Вот те и пророчество старухи! Вот те и пасьянсы!.. Погибаю в сугробе, — мелькнуло у него в голове. Он изо всех сил барахтался, но усилия ни к чему не приводили: голова все больше уходила в сугроб, и Иероним уже начал задыхаться.
И тут кто-то с силой дернул его за ноги и мигом выволок из снега. Иероним глубоко вздохнул, потом стал подниматься. Выбравшись снова на дорогу, отыскал посошок и шапку. И только тогда, вспомнив о своем благодетеле, так неожиданно пришедшем ему на выручку, оглянулся кругом, отыскивая его. Но никого, кроме женщины, что стояла на крыльце, не увидел.
А та вдруг подняла руки, сжатые в кулаки, и пошла на него.
Иероним ойкнул и — откуда только взялась прыть — помчался бегом, не оглядываясь и бормоча: Свят… свят… свят…
Он уже не помнил, как очутился возле избы, обеими руками забарабанил в дверь.
Запасаясь теплом на ночь, Фекла сильно натопила в зимовке лежанку и закрыла ее с жаром, не заметив головни.
Около полуночи она проснулась, ощутив тошноту. Сердце то замирало, то билось сильными и редкими толчками. Голова была тяжелой, в висках стучало. В избе было душно, припахивало чадом.
Угорела! — Фекла сошла с кровати. Руки и ноги дрожали, еле слушались. Пол ходил ходуном. Фекла почувствовала, что теряет сознание. С трудом, в чем была, она выбралась на улицу. Свежий воздух и снег помогли ей.
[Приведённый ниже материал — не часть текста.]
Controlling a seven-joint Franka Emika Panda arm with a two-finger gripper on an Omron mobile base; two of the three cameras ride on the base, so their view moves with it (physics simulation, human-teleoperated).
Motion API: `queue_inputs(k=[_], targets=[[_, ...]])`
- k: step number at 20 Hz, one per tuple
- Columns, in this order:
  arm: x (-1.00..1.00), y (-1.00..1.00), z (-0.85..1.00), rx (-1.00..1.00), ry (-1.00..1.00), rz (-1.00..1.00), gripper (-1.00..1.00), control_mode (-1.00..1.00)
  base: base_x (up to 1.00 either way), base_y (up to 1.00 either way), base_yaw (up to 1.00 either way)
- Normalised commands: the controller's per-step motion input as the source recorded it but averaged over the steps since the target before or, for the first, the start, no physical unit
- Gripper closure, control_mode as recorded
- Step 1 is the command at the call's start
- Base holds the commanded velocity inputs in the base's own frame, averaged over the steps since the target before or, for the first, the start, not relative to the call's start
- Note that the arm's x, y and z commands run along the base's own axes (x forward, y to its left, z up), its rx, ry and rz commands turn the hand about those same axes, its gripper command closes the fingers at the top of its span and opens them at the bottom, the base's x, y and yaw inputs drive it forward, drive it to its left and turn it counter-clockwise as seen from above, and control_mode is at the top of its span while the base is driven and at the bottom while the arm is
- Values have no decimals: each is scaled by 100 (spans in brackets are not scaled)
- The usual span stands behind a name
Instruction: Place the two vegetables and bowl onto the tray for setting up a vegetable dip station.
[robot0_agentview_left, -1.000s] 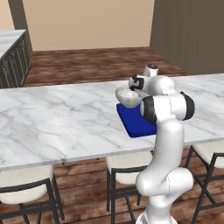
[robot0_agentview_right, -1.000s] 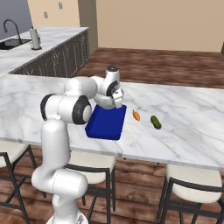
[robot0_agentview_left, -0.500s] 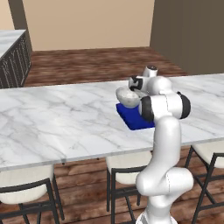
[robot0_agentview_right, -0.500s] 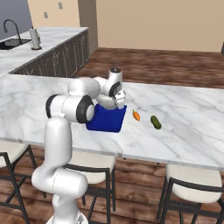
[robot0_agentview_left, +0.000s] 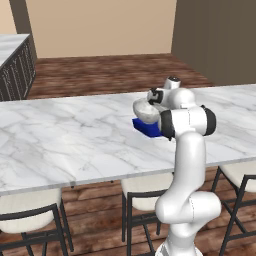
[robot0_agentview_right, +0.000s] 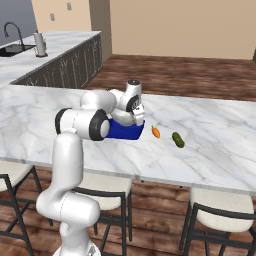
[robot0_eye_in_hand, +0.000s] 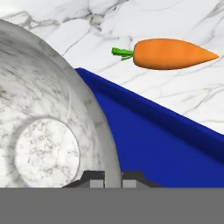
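Note:
My gripper (robot0_eye_in_hand: 113, 178) is shut on the rim of the grey-white speckled bowl (robot0_eye_in_hand: 48, 127), one fingertip on each side of the wall. In the left base view the bowl (robot0_agentview_left: 144, 111) hangs just over the blue tray (robot0_agentview_left: 146, 128), at its far-left end. The tray (robot0_eye_in_hand: 153, 144) lies empty under and beside the bowl. Beyond the tray's rim an orange carrot (robot0_eye_in_hand: 170, 54) rests on the marble. From the right base view, the carrot (robot0_agentview_right: 156, 132) and a dark green vegetable (robot0_agentview_right: 177, 139) lie to the right of the tray (robot0_agentview_right: 125, 131).
The long marble counter (robot0_agentview_left: 65, 140) stretches to both sides of the tray. Stools (robot0_agentview_right: 217, 212) stand along its near edge. A second counter with a sink (robot0_agentview_right: 12, 49) and a kettle (robot0_agentview_right: 40, 45) sits at the far left.
The hand with the bowl has eased a little down and toward the tray, and the elbow has swung. The vegetables have not moved.

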Motion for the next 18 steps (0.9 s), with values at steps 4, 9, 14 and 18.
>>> queue_inputs(k=[4, 9, 14, 18], targets=[[-10, -31, 11, 0, 0, 0, 100, -100, 0, 0, 0], [-11, -24, 4, 0, 1, 0, 100, -100, 0, 0, 0], [-20, -6, 0, 0, 3, 0, 100, -100, 0, 0, 0], [-7, 0, 0, 0, 0, 0, 100, -100, 0, 0, 0]])
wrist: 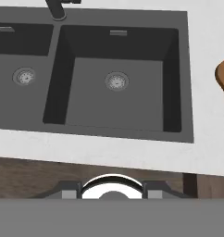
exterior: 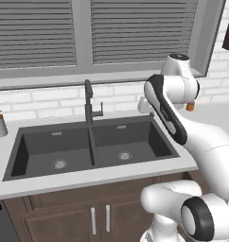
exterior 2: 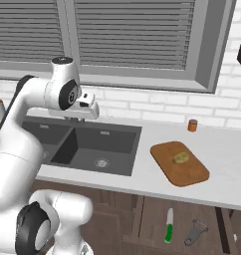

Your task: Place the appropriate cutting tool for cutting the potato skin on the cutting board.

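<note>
Peeler (exterior 2: 195, 232) and green-handled knife (exterior 2: 169, 226) lie low by the cabinets, well apart from the cutting board (exterior 2: 165, 160) bearing the potato (exterior 2: 180, 158); choose the peeler, though I cannot tell the gripper's (exterior 2: 91, 110) opening.

I can read no text, label, brand or number anywhere here, not on the tabletop (exterior 2: 227, 149) or its things.

- Rises from the base, folds at a dark elbow, and reaches up and forward.
- Carries the end effector (exterior 2: 91, 110) at the top of the reach, pointing downward.
- Finger tips too small at the hand view's bottom edge to judge their gap.
</note>
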Motion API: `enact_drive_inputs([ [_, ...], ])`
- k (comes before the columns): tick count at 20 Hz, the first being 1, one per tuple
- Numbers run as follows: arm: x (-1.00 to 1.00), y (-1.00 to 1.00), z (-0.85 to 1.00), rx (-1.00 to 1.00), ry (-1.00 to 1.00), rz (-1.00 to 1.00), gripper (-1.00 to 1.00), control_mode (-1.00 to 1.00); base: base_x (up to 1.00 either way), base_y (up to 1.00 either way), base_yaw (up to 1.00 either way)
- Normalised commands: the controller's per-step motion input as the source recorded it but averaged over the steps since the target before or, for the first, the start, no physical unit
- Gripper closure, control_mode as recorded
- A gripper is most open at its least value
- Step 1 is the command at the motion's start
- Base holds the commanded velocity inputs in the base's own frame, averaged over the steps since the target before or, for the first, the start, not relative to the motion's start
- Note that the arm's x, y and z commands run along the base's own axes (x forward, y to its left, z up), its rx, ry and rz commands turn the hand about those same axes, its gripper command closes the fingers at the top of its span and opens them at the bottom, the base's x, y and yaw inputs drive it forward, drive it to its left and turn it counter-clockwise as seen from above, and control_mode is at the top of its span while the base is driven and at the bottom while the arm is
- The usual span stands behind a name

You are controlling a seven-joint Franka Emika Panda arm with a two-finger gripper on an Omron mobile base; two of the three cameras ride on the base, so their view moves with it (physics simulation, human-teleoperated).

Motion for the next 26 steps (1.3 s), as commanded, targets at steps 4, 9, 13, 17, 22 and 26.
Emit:
enact_drive_inputs([
  [4,-0.32,-0.04,-0.11,0.00,0.00,0.00,-1.00,-1.00,0.00,0.00,0.00],
  [9,-0.90,-0.46,-0.31,-0.02,0.01,-0.01,-1.00,-1.00,0.00,0.00,0.00],
  [13,-0.79,-0.94,-0.16,0.00,0.17,-0.04,-1.00,-1.00,0.00,0.00,0.00],
  [17,-0.42,-1.00,-0.09,0.00,0.25,-0.07,-1.00,-1.00,0.00,0.00,0.00],
  [22,-0.06,-1.00,-0.22,0.00,0.25,-0.03,-1.00,-1.00,0.00,0.00,0.00],
  [26,0.00,-1.00,-0.29,0.01,0.19,0.00,-1.00,-1.00,0.00,0.00,0.00],
])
Тут ее и увидел дедко Иероним. Когда он кувырнулся в сугроб, уже отдышавшаяся Фекла пришла ему на помощь. А затем, рассердившись, пошла на него с кулаками.
6
Чтобы колхозу поскорее стать на ноги, окрепнуть, необходимо было выходить на промысел трески, сельди, камбалы в открытое море — на Мурман, в Кольский Залив, к берегам Канина Носа. А судов не было. Шхуна отплавала свое и не могла больше справляться с крутой штормовой волной. Бот нуждался в ремонте, небольшие суденышки — доры и карбаса — могли только жаться у берегов на ближнем лове. Недавно организованная моторно-рыболовная станция дала колхозу в аренду сейнер, но этого было мало. И Панькин решил отремонтировать ряхинский бот Семга да заложить на стапелях новый.